Pictures in the records below are skipped; the rest is copied exactly.

START SOURCE DATA

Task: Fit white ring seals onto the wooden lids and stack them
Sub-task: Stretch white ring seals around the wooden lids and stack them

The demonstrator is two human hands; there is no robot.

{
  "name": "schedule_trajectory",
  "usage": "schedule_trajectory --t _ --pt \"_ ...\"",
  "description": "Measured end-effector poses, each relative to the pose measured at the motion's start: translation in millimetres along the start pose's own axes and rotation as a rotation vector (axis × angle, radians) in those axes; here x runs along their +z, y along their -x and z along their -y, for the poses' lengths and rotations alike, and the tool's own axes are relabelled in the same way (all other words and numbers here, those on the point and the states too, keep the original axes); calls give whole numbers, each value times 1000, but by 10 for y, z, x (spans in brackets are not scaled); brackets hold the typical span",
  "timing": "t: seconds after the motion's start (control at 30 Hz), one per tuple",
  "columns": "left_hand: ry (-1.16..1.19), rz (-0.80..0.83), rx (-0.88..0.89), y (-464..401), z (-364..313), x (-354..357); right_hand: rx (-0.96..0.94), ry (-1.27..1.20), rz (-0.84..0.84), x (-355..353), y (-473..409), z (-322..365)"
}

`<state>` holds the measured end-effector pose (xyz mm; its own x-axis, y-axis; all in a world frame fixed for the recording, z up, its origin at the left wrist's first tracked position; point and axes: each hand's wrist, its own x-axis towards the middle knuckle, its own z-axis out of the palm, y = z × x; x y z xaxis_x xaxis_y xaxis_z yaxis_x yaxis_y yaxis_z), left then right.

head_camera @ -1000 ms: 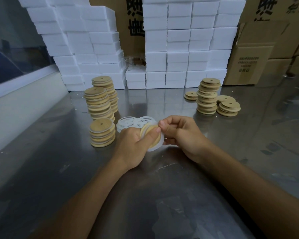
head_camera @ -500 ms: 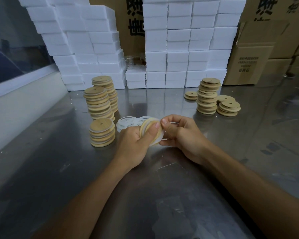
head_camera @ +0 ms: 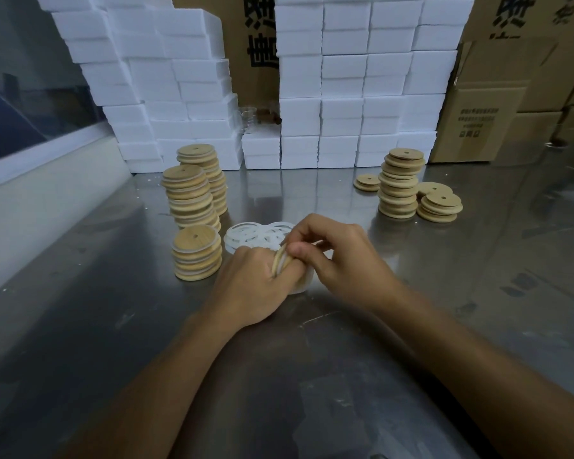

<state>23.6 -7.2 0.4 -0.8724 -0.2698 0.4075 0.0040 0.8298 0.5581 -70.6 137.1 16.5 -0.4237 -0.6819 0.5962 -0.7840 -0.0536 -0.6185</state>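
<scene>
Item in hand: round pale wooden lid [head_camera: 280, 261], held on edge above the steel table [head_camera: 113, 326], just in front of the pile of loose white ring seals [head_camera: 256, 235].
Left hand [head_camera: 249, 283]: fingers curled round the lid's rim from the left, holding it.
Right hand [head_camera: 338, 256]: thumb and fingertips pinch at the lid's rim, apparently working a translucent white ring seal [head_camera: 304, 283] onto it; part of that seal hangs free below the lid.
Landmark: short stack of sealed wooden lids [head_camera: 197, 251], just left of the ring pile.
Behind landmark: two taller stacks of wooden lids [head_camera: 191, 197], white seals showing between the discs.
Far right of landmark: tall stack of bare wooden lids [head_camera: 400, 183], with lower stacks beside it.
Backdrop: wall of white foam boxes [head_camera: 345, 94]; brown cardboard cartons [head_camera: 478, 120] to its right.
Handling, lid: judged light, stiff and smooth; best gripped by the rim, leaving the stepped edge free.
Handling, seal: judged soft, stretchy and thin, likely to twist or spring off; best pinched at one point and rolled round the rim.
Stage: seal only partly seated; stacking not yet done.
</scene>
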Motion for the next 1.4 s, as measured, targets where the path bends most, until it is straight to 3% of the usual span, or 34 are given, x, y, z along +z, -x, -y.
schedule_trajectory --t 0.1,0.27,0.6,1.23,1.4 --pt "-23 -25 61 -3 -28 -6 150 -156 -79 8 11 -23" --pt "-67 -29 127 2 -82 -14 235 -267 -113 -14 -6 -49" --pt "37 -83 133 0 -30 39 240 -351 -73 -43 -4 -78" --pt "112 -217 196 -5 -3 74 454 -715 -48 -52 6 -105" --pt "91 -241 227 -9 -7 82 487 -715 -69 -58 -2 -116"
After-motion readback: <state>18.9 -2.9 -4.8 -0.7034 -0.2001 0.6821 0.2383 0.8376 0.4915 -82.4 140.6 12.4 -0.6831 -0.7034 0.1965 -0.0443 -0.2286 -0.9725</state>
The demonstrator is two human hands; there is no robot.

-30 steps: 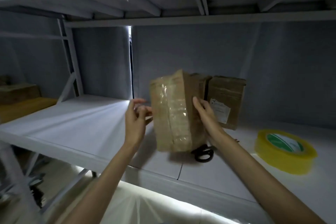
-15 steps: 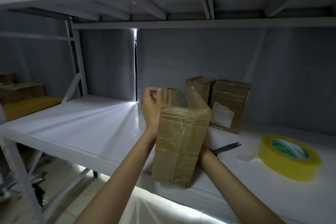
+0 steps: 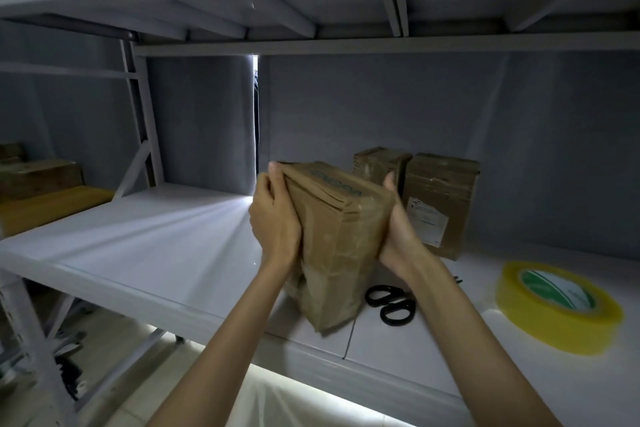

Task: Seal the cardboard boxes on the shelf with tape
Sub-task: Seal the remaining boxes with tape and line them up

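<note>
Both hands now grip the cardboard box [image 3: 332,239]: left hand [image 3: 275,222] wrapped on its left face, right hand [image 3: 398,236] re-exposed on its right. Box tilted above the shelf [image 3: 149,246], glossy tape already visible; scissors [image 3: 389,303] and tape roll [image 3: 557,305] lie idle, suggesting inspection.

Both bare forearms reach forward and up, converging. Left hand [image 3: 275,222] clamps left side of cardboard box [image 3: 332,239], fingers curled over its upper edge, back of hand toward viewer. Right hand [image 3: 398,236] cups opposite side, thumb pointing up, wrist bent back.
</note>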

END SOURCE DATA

▶ RESULT OF THIS TASK
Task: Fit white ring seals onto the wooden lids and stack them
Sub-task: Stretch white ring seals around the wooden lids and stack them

The demonstrator is two human hands; there is no robot.

{
  "name": "schedule_trajectory",
  "usage": "schedule_trajectory --t _ --pt \"_ ...\"",
  "description": "Measured end-effector poses, each relative to the pose measured at the motion's start: translation in millimetres along the start pose's own axes and rotation as a rotation vector (axis × angle, radians) in those axes; here x runs along their +z, y along their -x and z along their -y, for the poses' lengths and rotations alike, and the tool's own axes are relabelled in the same way (all other words and numbers here, those on the point and the states too, keep the original axes); calls give whole numbers, each value times 1000, but by 10 for y, z, x (spans in brackets are not scaled); brackets hold the typical span",
  "timing": "t: seconds after the motion's start (control at 30 Hz), one per tuple",
  "columns": "left_hand: ry (-1.16..1.19), rz (-0.80..0.83), rx (-0.88..0.89), y (-464..401), z (-364..313), x (-354..357); right_hand: rx (-0.96..0.94), ry (-1.27..1.20), rz (-0.84..0.84), x (-355..353), y (-473..409), z (-322..365)"
}

`<state>` holds the measured end-effector pose (xyz mm; its own x-axis, y-axis; all in a world frame fixed for the recording, z up, its origin at the left wrist's first tracked position; point and axes: each hand's wrist, its own x-axis towards the middle knuckle, its own z-axis out of the palm, y = z × x; x y z xaxis_x xaxis_y xaxis_z yaxis_x yaxis_y yaxis_z), left then right.

head_camera @ -1000 ms: 
head_camera @ -500 ms: 
head_camera @ +0 ms: 

<state>23.6 -7.2 0.4 -0.8724 -0.2698 0.4075 0.0040 0.8298 0.5581 -70.6 137.1 16.5 -0.4237 -0.6819 0.5962 -0.7840 -0.0536 -0.6185</state>
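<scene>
Item in hand: round pale wooden lid [head_camera: 280, 261], held on edge above the steel table [head_camera: 113, 326], just in front of the pile of loose white ring seals [head_camera: 256, 235].
Left hand [head_camera: 249, 283]: fingers curled round the lid's rim from the left, holding it.
Right hand [head_camera: 338, 256]: thumb and fingertips pinch at the lid's rim, apparently working a translucent white ring seal [head_camera: 304, 283] onto it; part of that seal hangs free below the lid.
Landmark: short stack of sealed wooden lids [head_camera: 197, 251], just left of the ring pile.
Behind landmark: two taller stacks of wooden lids [head_camera: 191, 197], white seals showing between the discs.
Far right of landmark: tall stack of bare wooden lids [head_camera: 400, 183], with lower stacks beside it.
Backdrop: wall of white foam boxes [head_camera: 345, 94]; brown cardboard cartons [head_camera: 478, 120] to its right.
Handling, lid: judged light, stiff and smooth; best gripped by the rim, leaving the stepped edge free.
Handling, seal: judged soft, stretchy and thin, likely to twist or spring off; best pinched at one point and rolled round the rim.
Stage: seal only partly seated; stacking not yet done.
</scene>
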Motion for the next 1.4 s, as measured, targets where the path bends most, until it is straight to 3% of the usual span, or 34 are given, x, y, z along +z, -x, -y.
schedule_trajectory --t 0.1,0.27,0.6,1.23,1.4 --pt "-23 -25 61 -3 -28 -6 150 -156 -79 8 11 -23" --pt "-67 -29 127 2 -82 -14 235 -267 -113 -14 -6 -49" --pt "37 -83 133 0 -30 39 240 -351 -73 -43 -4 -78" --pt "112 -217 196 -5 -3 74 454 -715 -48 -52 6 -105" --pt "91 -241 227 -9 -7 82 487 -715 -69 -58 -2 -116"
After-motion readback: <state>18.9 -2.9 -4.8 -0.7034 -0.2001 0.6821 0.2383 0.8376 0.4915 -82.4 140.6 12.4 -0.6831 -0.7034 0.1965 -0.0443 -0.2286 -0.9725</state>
The demonstrator is two human hands; there is no robot.

-30 steps: 
-15 steps: 
+0 steps: 

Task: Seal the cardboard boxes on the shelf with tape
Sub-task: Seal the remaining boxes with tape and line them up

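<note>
Both hands now grip the cardboard box [image 3: 332,239]: left hand [image 3: 275,222] wrapped on its left face, right hand [image 3: 398,236] re-exposed on its right. Box tilted above the shelf [image 3: 149,246], glossy tape already visible; scissors [image 3: 389,303] and tape roll [image 3: 557,305] lie idle, suggesting inspection.

Both bare forearms reach forward and up, converging. Left hand [image 3: 275,222] clamps left side of cardboard box [image 3: 332,239], fingers curled over its upper edge, back of hand toward viewer. Right hand [image 3: 398,236] cups opposite side, thumb pointing up, wrist bent back.
</note>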

This answer leaves nothing further to address.